Unfortunately, however, the 2018 G20’s commitments on these issues left a lot to be desired. The collective leaders’ statement at the end of the Summit allowed the US to reiterate “its decision to withdraw from the Paris Agreement”; it included some very weak language on how to reduce the world’s emissions, which was widely regarded to be an attempt to appease oil rich member states like Saudi Arabia; and finally, the leaders failed to mention how they will meet the funding targets set out in the Paris Agreement to support climate change adaptation and mitigation in developing countries. 

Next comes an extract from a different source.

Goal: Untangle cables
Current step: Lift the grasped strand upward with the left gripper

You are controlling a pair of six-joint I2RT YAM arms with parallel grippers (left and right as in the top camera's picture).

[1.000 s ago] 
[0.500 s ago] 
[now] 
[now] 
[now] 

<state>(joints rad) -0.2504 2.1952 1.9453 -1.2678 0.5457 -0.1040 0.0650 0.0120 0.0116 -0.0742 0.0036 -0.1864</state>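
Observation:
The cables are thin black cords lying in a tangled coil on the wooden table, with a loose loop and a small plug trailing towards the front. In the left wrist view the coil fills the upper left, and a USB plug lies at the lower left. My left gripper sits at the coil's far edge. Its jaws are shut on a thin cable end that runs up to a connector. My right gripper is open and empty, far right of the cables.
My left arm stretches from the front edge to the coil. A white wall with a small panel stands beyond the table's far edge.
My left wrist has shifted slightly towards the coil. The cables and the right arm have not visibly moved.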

This failure is particularly disappointing given that the G20 can and should be central to the fight against climate change. Indeed, the G20 has proven to be at its most effective in times of global crisis. This was most clearly seen in the immediate aftermath of the 2008 Global Financial Crisis where the likes of Gordon Brown, George W Bush, Nicholas Sarkozy and Angela Merkel were incredibly successful in using the G20 Summits to create an effective global response and avert a far bigger economic depression. 

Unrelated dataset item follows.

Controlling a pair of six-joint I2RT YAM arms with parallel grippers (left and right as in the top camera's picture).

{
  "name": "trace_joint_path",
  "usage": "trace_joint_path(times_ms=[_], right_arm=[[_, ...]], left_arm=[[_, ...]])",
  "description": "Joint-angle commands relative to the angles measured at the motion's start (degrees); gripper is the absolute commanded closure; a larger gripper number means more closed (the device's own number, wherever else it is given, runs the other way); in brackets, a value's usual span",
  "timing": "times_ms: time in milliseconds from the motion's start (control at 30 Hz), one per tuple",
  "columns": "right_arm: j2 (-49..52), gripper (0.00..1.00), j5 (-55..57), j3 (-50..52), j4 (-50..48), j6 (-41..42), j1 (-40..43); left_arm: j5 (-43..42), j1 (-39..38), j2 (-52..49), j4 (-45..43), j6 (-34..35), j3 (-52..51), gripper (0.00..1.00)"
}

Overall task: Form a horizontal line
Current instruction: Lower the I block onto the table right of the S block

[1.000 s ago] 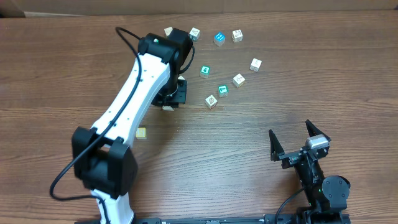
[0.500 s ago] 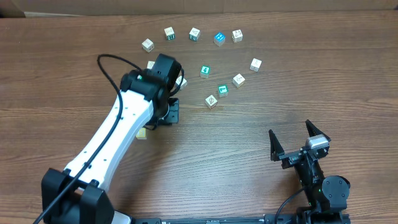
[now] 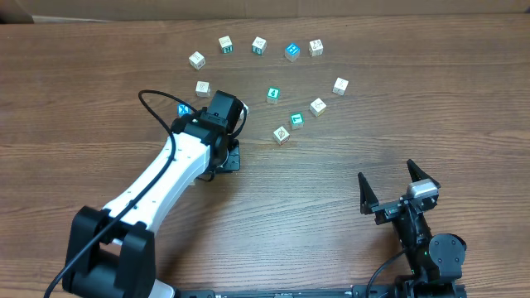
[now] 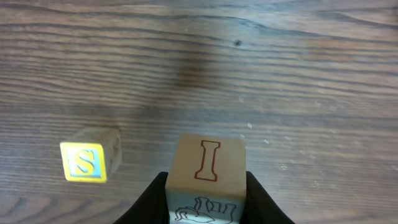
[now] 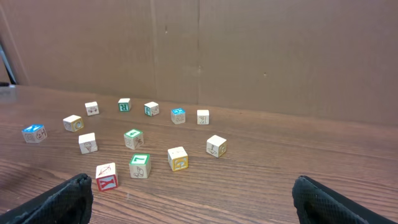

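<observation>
My left gripper (image 4: 207, 200) is shut on a white cube (image 4: 208, 163) with a red-brown I on top and a drawing on its near face. It is low over the table, just right of a pale yellow cube marked S (image 4: 85, 162), a small gap between them. From overhead the left gripper (image 3: 224, 157) is left of centre, and the arm hides both cubes. A green cube with a white L (image 3: 296, 121) and a white cube with a drawing (image 3: 281, 134) lie to its right, also seen in the right wrist view (image 5: 139, 165) (image 5: 106, 177). My right gripper (image 3: 397, 190) is open and empty.
A blue X cube (image 3: 185, 109) lies just behind the left arm. Several white and teal cubes are scattered in an arc at the back, among them a teal one (image 3: 272, 95) and a white one (image 3: 340, 85). A cardboard wall (image 5: 249, 50) stands behind the table.
The left arm has drawn back from the far cubes toward the front left, carrying the I cube to beside the yellow cube. The right arm has not moved.
</observation>
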State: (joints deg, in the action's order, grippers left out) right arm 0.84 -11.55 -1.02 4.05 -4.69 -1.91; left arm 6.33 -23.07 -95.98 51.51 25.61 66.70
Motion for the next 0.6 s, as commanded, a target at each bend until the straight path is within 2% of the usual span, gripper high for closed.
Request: trace_joint_path(times_ms=[0, 233, 567], right_arm=[[-0.68, 0.0, 0.52, 0.57, -0.28, 0.13, 0.11], [-0.68, 0.0, 0.52, 0.57, -0.28, 0.13, 0.11], [-0.68, 0.0, 0.52, 0.57, -0.28, 0.13, 0.11]], left_arm=[[3.98, -0.22, -2.54, -0.85, 1.46, -0.87, 0.77], [2.8, -0.22, -8.11, -2.51, 2.34, -0.87, 0.78], [2.62, -0.22, -8.59, -2.73, 2.36, -0.96, 0.78]])
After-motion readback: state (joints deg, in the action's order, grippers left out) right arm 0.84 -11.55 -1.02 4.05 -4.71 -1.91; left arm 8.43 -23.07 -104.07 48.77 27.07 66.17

 But now the world is facing another, much larger crisis: climate change. As some of the leading investors in the world reminded us this week, climate change could lead to a financial crisis many times the size of the 2008 crash. But it also presents a crisis to our homes, our health and our natural environment, to name just a few. 

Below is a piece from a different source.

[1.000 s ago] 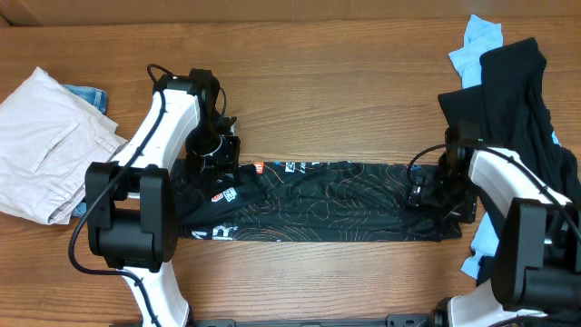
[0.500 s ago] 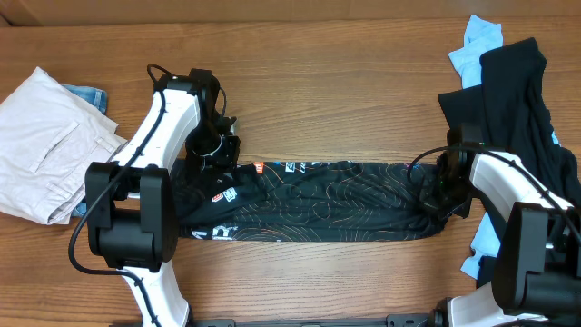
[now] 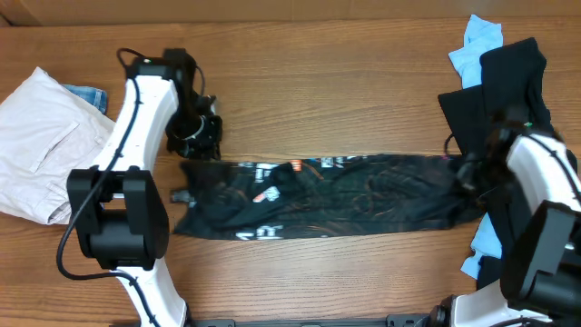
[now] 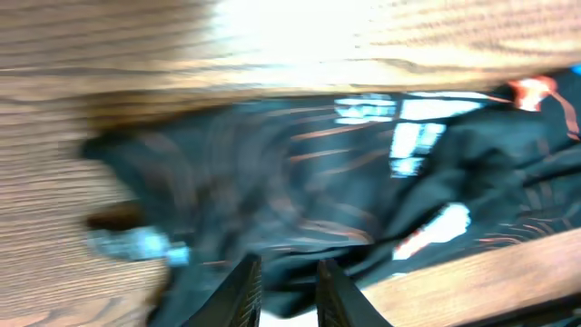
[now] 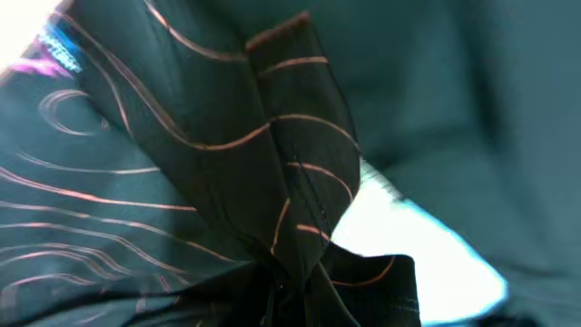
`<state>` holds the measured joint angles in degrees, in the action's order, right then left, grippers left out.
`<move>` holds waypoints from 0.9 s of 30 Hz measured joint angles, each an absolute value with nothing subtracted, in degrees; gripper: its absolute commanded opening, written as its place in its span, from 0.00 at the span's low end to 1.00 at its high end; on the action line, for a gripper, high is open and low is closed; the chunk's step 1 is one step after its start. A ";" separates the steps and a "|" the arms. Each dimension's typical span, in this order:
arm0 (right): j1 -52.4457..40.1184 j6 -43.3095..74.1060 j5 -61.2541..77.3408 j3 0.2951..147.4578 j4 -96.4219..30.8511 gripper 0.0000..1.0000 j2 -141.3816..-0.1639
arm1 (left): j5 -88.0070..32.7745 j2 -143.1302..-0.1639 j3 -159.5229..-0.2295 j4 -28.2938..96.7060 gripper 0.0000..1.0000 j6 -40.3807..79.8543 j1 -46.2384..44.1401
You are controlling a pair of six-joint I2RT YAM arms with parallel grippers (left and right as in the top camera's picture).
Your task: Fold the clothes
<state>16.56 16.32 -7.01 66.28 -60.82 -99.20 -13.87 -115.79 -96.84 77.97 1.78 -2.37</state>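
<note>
Two arms in your overhead. The left arm reaches far across, left gripper just beyond the top-left corner of the shirt. Its fingers are close together, and blur hides any hold. The right gripper sits at the shirt's right end, clamped on bunched fabric. One shirt lies stretched across mid-table. One white garment lies left; one light-blue garment and one black garment lie right. The shirt's white lettering is unreadable.

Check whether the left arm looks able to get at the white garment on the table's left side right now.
Probably yes. The left end effector hangs at the edge of the black shirt, holding nothing; the white garment lies uncovered just beyond the arm, with nothing between.
</note>
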 measured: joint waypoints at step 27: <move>-25.39 8.97 -3.55 79.24 -68.38 0.06 -99.42 | -14.33 -115.79 -96.90 77.73 0.26 5.74 -0.78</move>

 So why is the G20 so important in the global fight against climate change?

 While the COP talks are still vital, we have seen over the last few weeks in Poland that achieving consensus between every country on the planet is incredibly difficult. Indeed, the countries failed to even endorse the recent IPCC report that they themselves commissioned. The G20, by contrast, can be a lot more effective. While it is highly exclusive and unrepresentative of the world’s population, it is a far smaller and less unwieldy body with a greater prospect of building consensus. Reaching an agreement between 20 countries will always be far easier than between 197. Furthermore, the G20 is made up of the countries with the most political influence, economic clout and, crucially, responsibility for a disproportionate amount of the world’s emissions. Therefore, if we are to tackle climate change it is primarily going to be down to action taken by these countries.

 Overall, the 2018 G20 Summit was a disappointment on climate change. But that does not mean that the G20 cannot play a key role in tackling climate change. The G20 can work alongside the existing COP talks, acting as a forum for the largest emitters to reach agreement. In future the leaders of the world’s largest economies must use these summits as an opportunity to be a driving force behind the fight against climate change.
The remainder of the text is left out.